A variety of techniques are used in order to sell the concept, with the first two tracks highlighting a number. Opener ‘Plugged In’ contains spoken sound-bytes over a Muse-like electro-rock riff & beat, while the following ‘Tonight On The Show’ is predominantly a piano balled that introduces the character of Donovan Earl as the network’s anchor. Even at this stage a number of problems arise, with over-length being the main culprit. What could have been done in 4 minutes takes 9, with the latter track practically superseding the former. This concern plagues the album throughout with most tracks stretching out far too long. In keeping with the theme, the album too often requires a director to yell “cut” over its 63 minute duration.
There are also some lyrical issues that appear early and basically continue through to the end. ‘Truth Of The World’ is a rather political album with Evermore uncharacteristically commenting on many of society’s current concerns. Along with the power of media, topics such as corruption, global warming and commercialism are covered. Even the war on terror gets a mention with it being referred to as the “war of trial and error”! Yet, it’s not necessarily the topics that are the problem, but the delivery of them, which comes off as forced and awkward… Especially some of the rhymes.
‘Truth Of The World’ is by no means a write-off however and does have its strengths. Even if Evermore have over-stepped the boundaries of their talent here, they have undoubtedly progressed as a band. They have not played it safe, nor have they regressed. Instead, they actually show occasional hints of genius in amongst intricately layered sounds and a genre mix that can best be described as synth-heavy arena pop-rock. Take for example, the effective African rhythms of ‘Diamonds In The River’, the lush soundscapes of ‘Chemical Miracle’, or even the theme song of sorts that is ‘Infotainmentology’. Unfortunately, even these tracks are hindered by feeling incomplete and/or pigeon-holed, despite lengthy running times.
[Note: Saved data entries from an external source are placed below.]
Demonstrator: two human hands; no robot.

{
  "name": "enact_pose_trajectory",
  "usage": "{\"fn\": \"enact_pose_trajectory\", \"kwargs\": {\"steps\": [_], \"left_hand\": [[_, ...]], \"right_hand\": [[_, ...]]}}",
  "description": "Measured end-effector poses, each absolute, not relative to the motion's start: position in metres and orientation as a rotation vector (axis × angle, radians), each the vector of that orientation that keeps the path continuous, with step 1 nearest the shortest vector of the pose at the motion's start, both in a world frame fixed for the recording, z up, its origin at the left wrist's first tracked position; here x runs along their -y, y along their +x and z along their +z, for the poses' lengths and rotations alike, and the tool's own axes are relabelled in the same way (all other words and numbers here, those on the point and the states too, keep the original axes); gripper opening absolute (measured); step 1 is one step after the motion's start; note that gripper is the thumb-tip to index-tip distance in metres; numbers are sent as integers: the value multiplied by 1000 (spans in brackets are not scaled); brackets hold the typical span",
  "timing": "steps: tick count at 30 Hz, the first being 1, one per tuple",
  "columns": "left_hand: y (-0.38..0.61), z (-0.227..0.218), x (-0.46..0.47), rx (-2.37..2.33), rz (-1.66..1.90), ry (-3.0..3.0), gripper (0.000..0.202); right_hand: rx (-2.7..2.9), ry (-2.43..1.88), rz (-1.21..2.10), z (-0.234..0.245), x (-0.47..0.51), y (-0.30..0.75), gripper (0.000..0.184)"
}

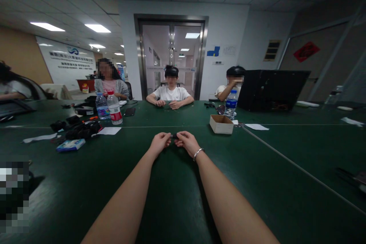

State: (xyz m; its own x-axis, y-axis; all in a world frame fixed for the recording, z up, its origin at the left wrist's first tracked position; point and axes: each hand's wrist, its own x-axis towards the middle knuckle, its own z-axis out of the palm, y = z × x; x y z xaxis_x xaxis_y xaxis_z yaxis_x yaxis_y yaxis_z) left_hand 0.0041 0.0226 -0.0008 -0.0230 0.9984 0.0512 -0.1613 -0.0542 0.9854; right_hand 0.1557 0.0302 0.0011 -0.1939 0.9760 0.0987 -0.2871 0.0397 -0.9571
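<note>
Both my arms reach straight out over the dark green table point(177, 198). My left hand point(160, 142) and my right hand point(187, 142) meet in the middle, fingers curled, pinching a small dark object point(174, 136) between them. The object is too small to name. A silver bracelet point(197, 153) circles my right wrist. Both hands hover at or just above the table top.
A small open cardboard box point(221, 124) sits ahead right, a water bottle point(231, 103) behind it. Two bottles point(110, 108), black gear point(78, 127) and papers lie at left. An open laptop point(271, 89) stands at right. Three people sit across the table.
</note>
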Motion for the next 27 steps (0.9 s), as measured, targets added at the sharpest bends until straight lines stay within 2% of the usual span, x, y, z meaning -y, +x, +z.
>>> {"fn": "enact_pose_trajectory", "kwargs": {"steps": [4,7,10,13,19,22,27], "left_hand": [[4,1,-19,-965,1419,1091,44],[4,1,-19,-1039,1335,1050,32],[4,1,-19,-1060,1300,1194,32],[4,1,-19,-980,1375,1197,46],[4,0,-20,-1051,1320,1173,32],[4,-1,-21,-980,1395,1173,43],[5,-1,-21,-1095,1294,1176,30]], "right_hand": [[1161,-831,1436,1,-30,155,15],[1170,-832,1439,1,-30,155,16],[1163,-842,1444,2,-30,155,15],[1159,-836,1443,3,-29,155,15],[1160,-840,1450,3,-29,156,15],[1160,-817,1454,3,-29,157,18],[1163,-836,1447,3,-29,156,17]]}}
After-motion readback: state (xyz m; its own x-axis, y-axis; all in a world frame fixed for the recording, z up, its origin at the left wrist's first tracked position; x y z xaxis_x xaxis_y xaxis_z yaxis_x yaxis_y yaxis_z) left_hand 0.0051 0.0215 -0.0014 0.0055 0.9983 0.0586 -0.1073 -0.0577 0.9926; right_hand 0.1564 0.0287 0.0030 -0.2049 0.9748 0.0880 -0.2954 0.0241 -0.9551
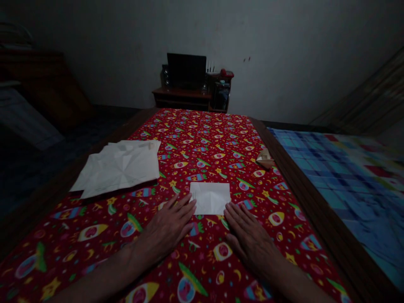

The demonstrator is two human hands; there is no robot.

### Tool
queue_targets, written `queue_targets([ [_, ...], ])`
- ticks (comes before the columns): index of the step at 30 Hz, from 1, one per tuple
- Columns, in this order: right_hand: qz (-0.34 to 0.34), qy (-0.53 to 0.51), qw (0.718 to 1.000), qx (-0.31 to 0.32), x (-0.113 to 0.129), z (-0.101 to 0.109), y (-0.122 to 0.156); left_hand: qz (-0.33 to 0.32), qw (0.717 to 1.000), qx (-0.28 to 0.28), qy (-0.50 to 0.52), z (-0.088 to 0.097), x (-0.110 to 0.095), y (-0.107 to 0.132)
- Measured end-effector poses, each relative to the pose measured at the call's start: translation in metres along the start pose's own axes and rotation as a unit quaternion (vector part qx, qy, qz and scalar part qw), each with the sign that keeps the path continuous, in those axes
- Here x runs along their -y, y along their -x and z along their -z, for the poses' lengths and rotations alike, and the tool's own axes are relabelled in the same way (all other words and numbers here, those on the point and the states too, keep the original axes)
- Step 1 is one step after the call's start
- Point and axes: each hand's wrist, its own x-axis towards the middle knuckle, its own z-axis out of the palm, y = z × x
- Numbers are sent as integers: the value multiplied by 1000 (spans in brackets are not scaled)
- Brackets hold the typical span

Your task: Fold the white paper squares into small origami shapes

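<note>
A small folded white paper (pixel 211 198) lies on the red patterned tablecloth (pixel 202 139). My left hand (pixel 167 229) rests flat, palm down, fingers stretched toward the paper's lower left corner. My right hand (pixel 249 237) lies flat too, its fingertips just at the paper's lower right corner. Neither hand holds anything. The room is dim.
A stack of creased white sheets (pixel 121 168) lies at the left of the cloth. A small folded tan paper piece (pixel 265 159) sits near the right edge. A blue checked mattress (pixel 344 176) lies to the right. A dark screen on a low cabinet (pixel 187 84) stands against the far wall.
</note>
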Motion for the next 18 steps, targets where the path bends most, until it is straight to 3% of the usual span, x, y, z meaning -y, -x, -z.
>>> queue_targets([
  [4,11,-3,998,-56,0,-11,-19,-37,999,-15,34,-5,-5,-26],
  [7,58,7,998,-34,1,-14,-35,-44,998,-24,45,-5,-2,-38],
  [12,95,48,994,11,3,-5,-52,-36,998,-13,41,1,5,-38],
  [18,82,41,996,-2,-14,-12,-47,-30,999,-6,40,1,8,-34],
])
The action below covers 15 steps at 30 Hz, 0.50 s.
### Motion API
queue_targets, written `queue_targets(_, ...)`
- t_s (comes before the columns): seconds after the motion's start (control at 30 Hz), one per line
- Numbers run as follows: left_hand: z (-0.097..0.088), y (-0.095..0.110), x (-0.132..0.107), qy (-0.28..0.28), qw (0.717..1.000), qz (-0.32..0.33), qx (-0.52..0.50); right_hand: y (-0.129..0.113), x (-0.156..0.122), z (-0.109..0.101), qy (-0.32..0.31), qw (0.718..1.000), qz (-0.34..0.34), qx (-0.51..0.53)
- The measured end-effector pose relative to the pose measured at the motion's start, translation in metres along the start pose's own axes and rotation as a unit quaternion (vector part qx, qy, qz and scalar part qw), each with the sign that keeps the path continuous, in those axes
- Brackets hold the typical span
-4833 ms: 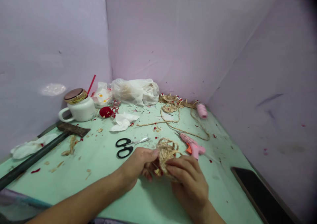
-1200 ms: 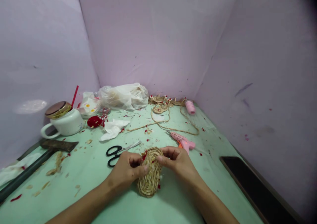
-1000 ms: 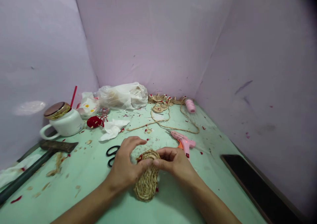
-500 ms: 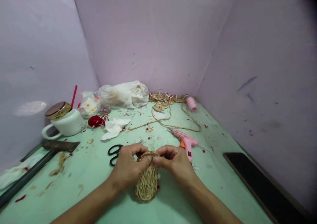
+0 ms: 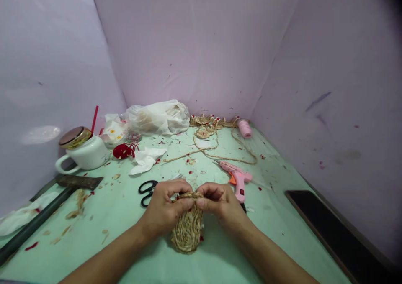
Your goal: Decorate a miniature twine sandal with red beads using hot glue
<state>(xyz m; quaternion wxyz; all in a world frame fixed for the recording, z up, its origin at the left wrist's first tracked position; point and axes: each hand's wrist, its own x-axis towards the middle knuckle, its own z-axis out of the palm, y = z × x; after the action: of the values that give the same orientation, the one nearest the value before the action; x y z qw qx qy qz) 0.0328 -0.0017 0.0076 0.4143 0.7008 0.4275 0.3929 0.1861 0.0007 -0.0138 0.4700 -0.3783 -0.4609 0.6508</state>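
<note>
A small oblong sole shape of coiled straw braid [image 5: 187, 231] hangs between my hands, its rounded end toward me. My left hand [image 5: 168, 202] pinches its far left edge with thumb and fingers. On the far right edge, my right hand [image 5: 220, 200] pinches it the same way, the two thumbs close together. A bit of red shows at the upper edge by my left fingers; the fingertips behind the braid are hidden. Black-handled scissors [image 5: 147, 187] lie just left of my left hand. Beyond my right hand rests a pink glue gun [image 5: 235, 176] with an orange trigger.
Left stand a white mug [image 5: 89, 153] and a hammer [image 5: 78, 182]. Farther back are red yarn [image 5: 123, 151], a crumpled tissue [image 5: 146, 159], a plastic bag [image 5: 158, 117], a braided cord [image 5: 220, 156], straw pieces and a pink thread spool [image 5: 244, 129]. A black phone-like slab [image 5: 333, 234] lies right.
The view has shifted slightly. Both hands keep their pinch on the straw piece, which looks tilted a little differently; my right fingers have moved slightly closer to the left ones.
</note>
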Motion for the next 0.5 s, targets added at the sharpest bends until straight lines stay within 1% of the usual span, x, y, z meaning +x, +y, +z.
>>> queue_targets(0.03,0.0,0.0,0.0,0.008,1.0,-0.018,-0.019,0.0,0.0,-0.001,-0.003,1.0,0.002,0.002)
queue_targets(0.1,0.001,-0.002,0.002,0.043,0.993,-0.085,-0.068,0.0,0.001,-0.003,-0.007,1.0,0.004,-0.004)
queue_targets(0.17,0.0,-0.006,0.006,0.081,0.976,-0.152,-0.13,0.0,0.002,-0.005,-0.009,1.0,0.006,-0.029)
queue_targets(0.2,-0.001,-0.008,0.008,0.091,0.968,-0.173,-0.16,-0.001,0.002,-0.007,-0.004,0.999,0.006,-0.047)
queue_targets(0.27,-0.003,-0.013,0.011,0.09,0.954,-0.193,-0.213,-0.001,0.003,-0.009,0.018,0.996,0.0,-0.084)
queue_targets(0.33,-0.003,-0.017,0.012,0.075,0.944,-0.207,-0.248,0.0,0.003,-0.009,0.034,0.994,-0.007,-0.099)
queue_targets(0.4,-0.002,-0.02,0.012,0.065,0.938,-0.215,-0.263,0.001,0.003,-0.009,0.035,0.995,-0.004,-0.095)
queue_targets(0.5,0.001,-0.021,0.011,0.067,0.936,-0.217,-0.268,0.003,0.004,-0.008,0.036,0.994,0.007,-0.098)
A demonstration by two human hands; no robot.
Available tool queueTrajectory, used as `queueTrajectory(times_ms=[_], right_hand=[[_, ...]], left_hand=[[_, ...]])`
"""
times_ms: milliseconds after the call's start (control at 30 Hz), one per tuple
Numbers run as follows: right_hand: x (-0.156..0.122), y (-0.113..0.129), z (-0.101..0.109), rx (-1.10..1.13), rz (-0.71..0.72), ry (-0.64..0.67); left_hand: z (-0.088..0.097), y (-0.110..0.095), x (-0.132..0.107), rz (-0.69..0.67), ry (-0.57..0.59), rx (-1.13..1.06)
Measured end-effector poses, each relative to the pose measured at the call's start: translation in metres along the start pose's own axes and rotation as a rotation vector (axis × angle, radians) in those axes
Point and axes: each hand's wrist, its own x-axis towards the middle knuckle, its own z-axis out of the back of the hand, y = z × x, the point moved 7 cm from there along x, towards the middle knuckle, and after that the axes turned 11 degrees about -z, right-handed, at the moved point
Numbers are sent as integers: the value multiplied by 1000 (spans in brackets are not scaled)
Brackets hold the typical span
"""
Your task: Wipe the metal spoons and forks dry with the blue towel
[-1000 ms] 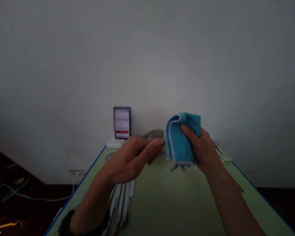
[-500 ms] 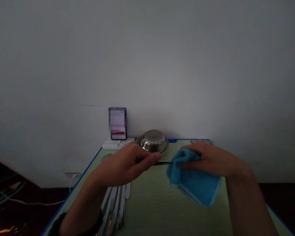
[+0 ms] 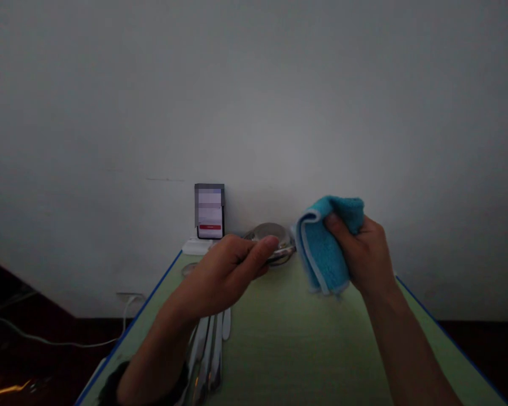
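Blue cloth [image 3: 322, 248] and right hand [image 3: 366, 256] have risen since half a second ago, the cloth now hanging folded. Metal bowl [image 3: 271, 229] upside down at the table's [image 3: 305, 349] far edge, base up; contents, if any, hidden. Left hand [image 3: 232, 273] closed around a shiny metal utensil [image 3: 281, 255], held in front of the bowl; its far end meets the cloth's outline, contact unclear. Right fingers and thumb pinch the cloth.

Fuzzy matt cloth [image 3: 325, 254], glossy metal cutlery [image 3: 215, 358].
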Motion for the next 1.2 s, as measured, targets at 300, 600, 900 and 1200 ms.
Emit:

There are a few occasions where the kiwi trio does get it right though. Lead single ‘Between The Lines’ is what the band should have been aiming for; up-beat electro-rock with enough traces of Evermore’s past to satisfy both old & new fans. Furthermore, the more subtle - although still relevant - lyrical content has the advantage of being both less forced and open to interpretation. Similarly, ‘Everybody’s Doing It’ mixes the old (piano) with the new (electronica) to add depth to their previous simplicity. 2nd single ‘Hey Boys and Girls’ then leans more towards poppy hooks via everything from handclaps to backing “woo woo’s” and an easily recitable falsetto sung chorus.
In keeping with this album’s concept, listening to ‘Truth Of The World: Welcome To The Show’ is like watching a television show that is half made up of advertisements. If you are one of those people who enjoy watching such breaks, then you may have the patience to fully enjoy this release. However, if you are one to flip channels during ads, then you are going to struggle with this LPs filler that fails to hold your attention. The concept is simply too complicated & uninvolving, while over-length is the real killer. A nice try, but ultimately a barely passable one.
Recommended Tracks: Between The Lines, Hey Boys and Girls & Everybody’s Doing It.